2. The user will be prompted to enter values for any variables that have been left blank (for e.g., _password_).
3. Enter the value _NASAservice123_ when prompted for the password.

In [None]:
workflow = GeoEDFWorkflow('/home/earthcube/geoedf/workflow/mcd15.yml')


# Workflow Execution

_GeoEDFWorkflow_ provides a method for executing workflows. In this case, we execute workflows locally on a Condor pool running in the container. Other execution sites can be configured in the Pegasus site catalog and provided as input during workflow instantiation. We do not include this feature in this demonstration due to its setup complexity.

**Note:**

1. Workflow execution is synchronous; on execution, a progress bar (0 - 100%) will be displayed.
2. Workflow may take a while to run based on the resources available to your local Docker engine. 
2. Workflow may report a _Failure_ from time to time since it is reaching out to an external NASA DAAC. If this happens, please check to see if https://e4ftl01.cr.usgs.gov/MOTA/MCD15A3H.006 is reachable in your browser and then repeat the steps (a) instantiate the workflow, (b) execute the workflow. 

In [None]:
workflow.execute()

# Discussion

If the workflow succeeded, the output is an ESRI Shapefile which can be found in the output directory reported by the execute step above. However, there is no easy way to verify or visualize the result. There are Python mapping libraries (e.g. Folium or ipyLeaflet) that work with geospatial files, but require vector data to be in the GeoJSON format.

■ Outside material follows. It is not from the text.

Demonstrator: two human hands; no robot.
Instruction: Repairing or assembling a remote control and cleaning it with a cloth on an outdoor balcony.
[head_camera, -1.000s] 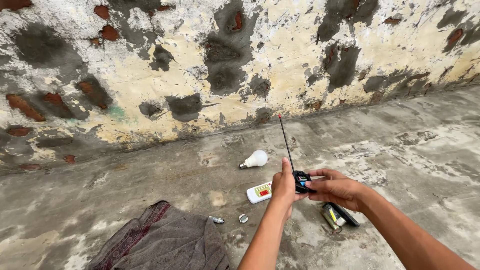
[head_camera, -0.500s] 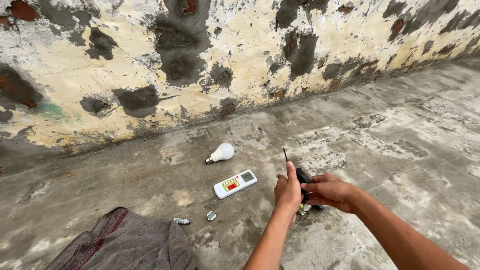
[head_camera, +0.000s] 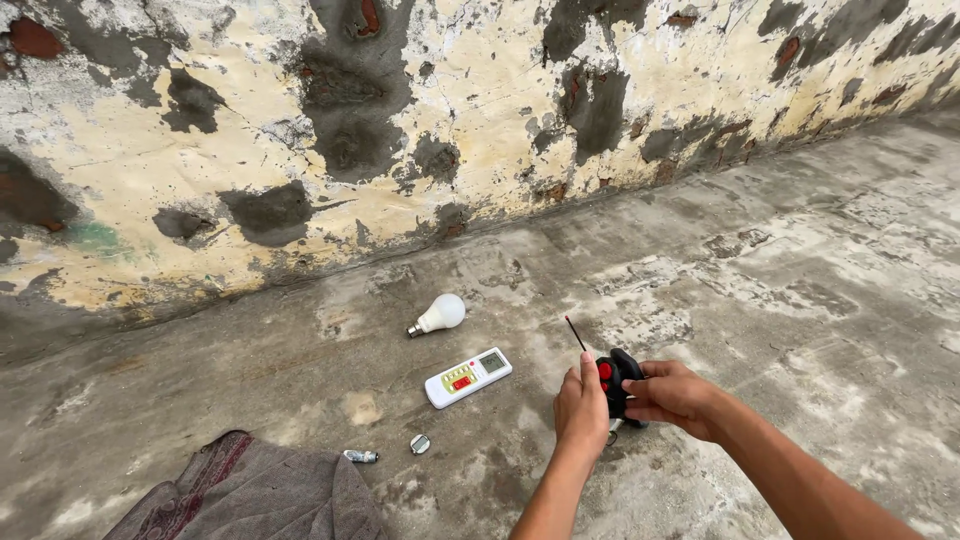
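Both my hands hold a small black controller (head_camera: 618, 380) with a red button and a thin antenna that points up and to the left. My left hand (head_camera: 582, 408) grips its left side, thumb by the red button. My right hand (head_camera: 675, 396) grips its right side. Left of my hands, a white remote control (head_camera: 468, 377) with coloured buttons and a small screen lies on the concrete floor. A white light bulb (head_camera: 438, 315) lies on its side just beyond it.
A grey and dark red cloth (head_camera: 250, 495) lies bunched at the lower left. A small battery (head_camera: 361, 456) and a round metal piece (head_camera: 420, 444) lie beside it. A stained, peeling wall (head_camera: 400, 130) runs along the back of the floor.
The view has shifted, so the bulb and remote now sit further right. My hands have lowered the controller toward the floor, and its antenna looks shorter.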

As a next step, we demonstrate how a new processor can be developed for converting a shapefile into a GeoJSON file and appended as a third step to the above workflow. This demonstration can be found in the **_RK_02_EarthCube_GeoEDF_Demo_** notebook.


# References

[<sup id="fn1">1</sup>](#fn1-back) Kalyanam, R., Zhao, L., Song, X.C., Merwade, V., Jin, J., Baldos, U. and Smith, J., 2020. Geoedf: An extensible geospatial data framework for fair science. In Practice and Experience in Advanced Research Computing (pp. 207-214).